* [Task to complete] In the entries that follow, find every line containing "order" and copy it.

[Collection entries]
-----

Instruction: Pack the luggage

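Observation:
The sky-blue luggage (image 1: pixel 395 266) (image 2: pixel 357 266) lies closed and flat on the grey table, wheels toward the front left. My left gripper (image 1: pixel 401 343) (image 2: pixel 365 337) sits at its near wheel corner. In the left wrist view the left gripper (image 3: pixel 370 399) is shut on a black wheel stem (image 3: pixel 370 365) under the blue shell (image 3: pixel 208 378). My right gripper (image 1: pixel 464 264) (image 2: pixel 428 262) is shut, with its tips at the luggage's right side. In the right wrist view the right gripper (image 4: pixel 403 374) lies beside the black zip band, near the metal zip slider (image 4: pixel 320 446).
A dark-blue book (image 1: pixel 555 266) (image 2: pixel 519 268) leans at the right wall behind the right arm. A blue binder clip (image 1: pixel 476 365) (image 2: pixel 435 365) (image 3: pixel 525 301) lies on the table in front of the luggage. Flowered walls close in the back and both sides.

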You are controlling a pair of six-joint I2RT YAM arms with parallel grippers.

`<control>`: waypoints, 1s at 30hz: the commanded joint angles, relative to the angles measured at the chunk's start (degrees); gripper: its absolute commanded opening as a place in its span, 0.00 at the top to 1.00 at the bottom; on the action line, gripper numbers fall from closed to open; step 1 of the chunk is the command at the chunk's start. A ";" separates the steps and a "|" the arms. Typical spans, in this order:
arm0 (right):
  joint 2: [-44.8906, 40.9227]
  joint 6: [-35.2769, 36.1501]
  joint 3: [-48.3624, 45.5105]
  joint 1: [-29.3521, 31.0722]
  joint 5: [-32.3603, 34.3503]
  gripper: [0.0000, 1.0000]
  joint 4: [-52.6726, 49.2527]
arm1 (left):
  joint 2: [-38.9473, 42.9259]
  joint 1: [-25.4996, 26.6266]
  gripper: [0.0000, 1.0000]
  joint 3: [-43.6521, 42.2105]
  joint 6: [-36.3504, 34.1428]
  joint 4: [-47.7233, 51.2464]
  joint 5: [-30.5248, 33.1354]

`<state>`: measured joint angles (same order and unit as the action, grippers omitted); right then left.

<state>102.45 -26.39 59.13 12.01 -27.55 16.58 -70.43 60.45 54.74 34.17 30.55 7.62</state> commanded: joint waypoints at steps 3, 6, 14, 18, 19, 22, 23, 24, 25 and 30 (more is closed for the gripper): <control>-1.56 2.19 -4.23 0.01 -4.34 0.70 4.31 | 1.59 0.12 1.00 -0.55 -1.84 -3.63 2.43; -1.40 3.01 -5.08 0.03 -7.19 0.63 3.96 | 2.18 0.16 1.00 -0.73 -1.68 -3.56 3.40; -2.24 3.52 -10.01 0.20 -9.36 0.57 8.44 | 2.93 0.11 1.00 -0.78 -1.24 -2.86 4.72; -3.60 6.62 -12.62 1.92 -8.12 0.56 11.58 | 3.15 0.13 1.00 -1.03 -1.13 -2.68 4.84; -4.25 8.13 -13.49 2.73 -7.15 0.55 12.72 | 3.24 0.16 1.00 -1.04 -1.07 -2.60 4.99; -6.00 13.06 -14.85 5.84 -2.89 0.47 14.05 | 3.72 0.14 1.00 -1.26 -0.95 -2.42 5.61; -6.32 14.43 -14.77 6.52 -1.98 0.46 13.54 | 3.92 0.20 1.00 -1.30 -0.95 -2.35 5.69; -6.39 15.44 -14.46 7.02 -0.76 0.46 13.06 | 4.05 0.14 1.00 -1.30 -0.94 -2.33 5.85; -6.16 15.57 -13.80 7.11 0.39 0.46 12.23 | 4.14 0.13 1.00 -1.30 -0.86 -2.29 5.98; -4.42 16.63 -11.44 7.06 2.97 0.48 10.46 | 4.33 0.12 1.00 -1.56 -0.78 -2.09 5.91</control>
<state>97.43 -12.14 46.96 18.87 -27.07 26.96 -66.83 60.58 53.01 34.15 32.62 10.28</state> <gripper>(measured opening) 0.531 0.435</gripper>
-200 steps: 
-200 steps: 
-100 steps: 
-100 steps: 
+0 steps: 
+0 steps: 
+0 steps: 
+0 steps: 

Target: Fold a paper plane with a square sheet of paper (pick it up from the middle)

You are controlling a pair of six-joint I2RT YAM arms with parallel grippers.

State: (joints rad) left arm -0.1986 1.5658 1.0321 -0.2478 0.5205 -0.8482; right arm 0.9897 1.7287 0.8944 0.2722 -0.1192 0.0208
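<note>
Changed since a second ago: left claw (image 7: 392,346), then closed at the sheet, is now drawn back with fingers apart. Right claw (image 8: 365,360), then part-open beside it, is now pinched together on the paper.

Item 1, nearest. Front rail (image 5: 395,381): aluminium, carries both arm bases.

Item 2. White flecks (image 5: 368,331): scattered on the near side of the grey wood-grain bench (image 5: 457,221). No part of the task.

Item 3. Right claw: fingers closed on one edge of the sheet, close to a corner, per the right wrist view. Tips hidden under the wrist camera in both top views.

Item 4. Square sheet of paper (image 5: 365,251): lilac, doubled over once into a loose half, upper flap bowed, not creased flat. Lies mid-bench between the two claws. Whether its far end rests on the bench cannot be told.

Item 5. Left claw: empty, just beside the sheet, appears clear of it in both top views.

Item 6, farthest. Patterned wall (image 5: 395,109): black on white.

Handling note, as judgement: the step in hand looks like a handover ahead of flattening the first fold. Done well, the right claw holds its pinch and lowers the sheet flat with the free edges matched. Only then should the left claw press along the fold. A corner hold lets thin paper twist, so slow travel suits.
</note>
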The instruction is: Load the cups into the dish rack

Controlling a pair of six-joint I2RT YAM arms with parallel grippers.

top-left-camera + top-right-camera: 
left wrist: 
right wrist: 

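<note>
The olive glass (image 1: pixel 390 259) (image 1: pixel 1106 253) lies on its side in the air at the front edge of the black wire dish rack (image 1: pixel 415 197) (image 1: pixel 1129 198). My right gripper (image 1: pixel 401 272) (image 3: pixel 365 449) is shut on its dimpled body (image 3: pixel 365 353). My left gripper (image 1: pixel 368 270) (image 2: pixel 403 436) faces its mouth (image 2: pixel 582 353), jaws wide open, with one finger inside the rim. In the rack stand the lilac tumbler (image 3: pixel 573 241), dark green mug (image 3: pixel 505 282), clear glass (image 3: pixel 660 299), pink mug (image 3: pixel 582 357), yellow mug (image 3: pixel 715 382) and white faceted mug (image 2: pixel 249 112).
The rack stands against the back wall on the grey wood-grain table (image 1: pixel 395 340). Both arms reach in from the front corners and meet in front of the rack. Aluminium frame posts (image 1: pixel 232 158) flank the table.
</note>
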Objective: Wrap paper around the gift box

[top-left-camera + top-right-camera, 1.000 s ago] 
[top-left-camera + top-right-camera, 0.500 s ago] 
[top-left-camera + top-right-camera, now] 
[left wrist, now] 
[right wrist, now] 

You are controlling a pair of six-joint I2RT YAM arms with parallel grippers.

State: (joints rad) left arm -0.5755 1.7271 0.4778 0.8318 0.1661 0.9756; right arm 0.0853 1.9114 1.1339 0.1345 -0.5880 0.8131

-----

* [Written reply]
`<control>`: waypoints, 1s at 30hz: the commanded joint angles, relative to the angles measured at the chunk's start (degrees); gripper: its absolute commanded opening as a place in its span, 0.00 at the top to 1.00 at the bottom; on the action line, gripper numbers fall from closed to open; step 1 of the chunk is the command at the chunk's start. A ";" separates the steps and a "|" the arms. Typical spans, in this order:
`<state>`: measured joint angles (same order and unit as the action, grippers omitted); right then left.

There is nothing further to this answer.